Seeger Nico, Mignot Hubert, Matthaei Hanno, Gantner Lukas, Kuchen Natalie, O'Sullivan Odile, Breitenstein Stefan
Department of Visceral and Thoracic Surgery, Cantonal Hospital Winterthur, Brauerstrasse 15, 8400, Winterthur, Switzerland.
Department of General Surgery, Groupe Hospitalier Saintes - Saint-Jean-D'Angély, Saintes, France.
Surg Endosc. 2025 Sep 19. doi: 10.1007/s00464-025-12174-6.
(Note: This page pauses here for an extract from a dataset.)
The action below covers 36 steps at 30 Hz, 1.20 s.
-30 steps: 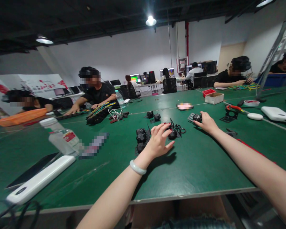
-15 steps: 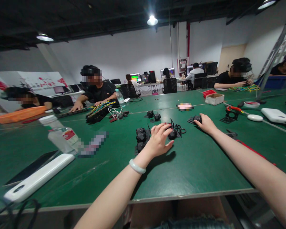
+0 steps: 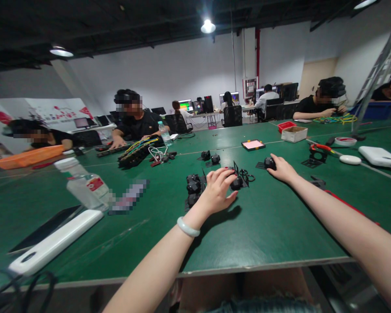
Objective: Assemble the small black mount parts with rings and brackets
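My right hand (image 3: 282, 169) has its thumb and fingers closed around a black part (image 3: 270, 163) with a faceted knob-like body and a flat slotted plate, low over the table. My left hand (image 3: 217, 188) reaches over the middle with fingers stretched and thumb apart. Close beside its fingertips lies another black part (image 3: 236, 183) of that kind; whether they touch is unclear. Partly behind that hand sits a cluster of black parts (image 3: 193, 184). Two more black parts (image 3: 210, 157) lie farther back, and black rings (image 3: 247, 175) are right of the left hand.
On the green table (image 3: 260, 226) stand a plastic bottle (image 3: 86, 189), a long white case (image 3: 57, 241) and a pink-surfaced tray (image 3: 253, 144). A white box (image 3: 293, 134), orange-handled pliers (image 3: 319, 147) and a black bracket (image 3: 313, 156) are at right. Several people sit around the far side.
My right hand has shifted very slightly, and the black part in it has turned so its rounded body shows more. My left hand stays in nearly the same place.
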Available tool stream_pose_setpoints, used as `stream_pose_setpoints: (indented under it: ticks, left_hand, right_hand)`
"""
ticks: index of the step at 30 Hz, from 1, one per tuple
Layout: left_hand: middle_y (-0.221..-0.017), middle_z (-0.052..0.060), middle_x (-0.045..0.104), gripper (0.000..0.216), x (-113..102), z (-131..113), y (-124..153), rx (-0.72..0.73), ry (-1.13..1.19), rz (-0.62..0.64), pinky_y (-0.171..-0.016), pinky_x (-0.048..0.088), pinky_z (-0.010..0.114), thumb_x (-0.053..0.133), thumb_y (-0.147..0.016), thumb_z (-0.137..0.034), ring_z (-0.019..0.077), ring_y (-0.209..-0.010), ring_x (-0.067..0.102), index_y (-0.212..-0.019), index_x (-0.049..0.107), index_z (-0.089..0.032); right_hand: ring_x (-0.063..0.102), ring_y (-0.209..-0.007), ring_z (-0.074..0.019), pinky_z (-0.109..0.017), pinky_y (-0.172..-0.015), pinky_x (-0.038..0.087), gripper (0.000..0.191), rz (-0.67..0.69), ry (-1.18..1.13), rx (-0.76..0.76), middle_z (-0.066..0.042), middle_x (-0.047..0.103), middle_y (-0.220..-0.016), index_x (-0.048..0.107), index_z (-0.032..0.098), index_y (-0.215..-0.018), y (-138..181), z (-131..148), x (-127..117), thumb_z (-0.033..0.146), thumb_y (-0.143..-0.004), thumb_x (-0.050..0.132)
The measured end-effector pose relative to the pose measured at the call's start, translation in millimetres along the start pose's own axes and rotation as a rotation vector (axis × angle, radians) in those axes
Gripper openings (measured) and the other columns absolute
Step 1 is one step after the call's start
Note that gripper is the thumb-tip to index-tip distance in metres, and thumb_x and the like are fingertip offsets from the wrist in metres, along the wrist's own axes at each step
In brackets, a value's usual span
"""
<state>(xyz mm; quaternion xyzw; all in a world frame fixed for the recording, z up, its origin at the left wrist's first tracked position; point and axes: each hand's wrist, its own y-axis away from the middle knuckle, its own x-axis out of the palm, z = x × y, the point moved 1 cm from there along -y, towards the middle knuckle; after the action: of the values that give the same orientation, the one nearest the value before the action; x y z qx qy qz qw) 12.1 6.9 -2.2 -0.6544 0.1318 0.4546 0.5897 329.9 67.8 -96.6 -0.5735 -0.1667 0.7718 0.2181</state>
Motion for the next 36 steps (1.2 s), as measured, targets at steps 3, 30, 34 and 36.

Despite advancements in minimally invasive surgery, access to robotic-assisted cholecystectomy remains limited, largely due to robot availability and high costs for this procedure. The DEXTER Robotic Surgery System offers a small, mobile, and cost-effective alternative designed for ease of use and seamless integration into routine surgical workflows. The present study aimed to confirm the safety and performance of robotic-assisted cholecystectomy using DEXTER.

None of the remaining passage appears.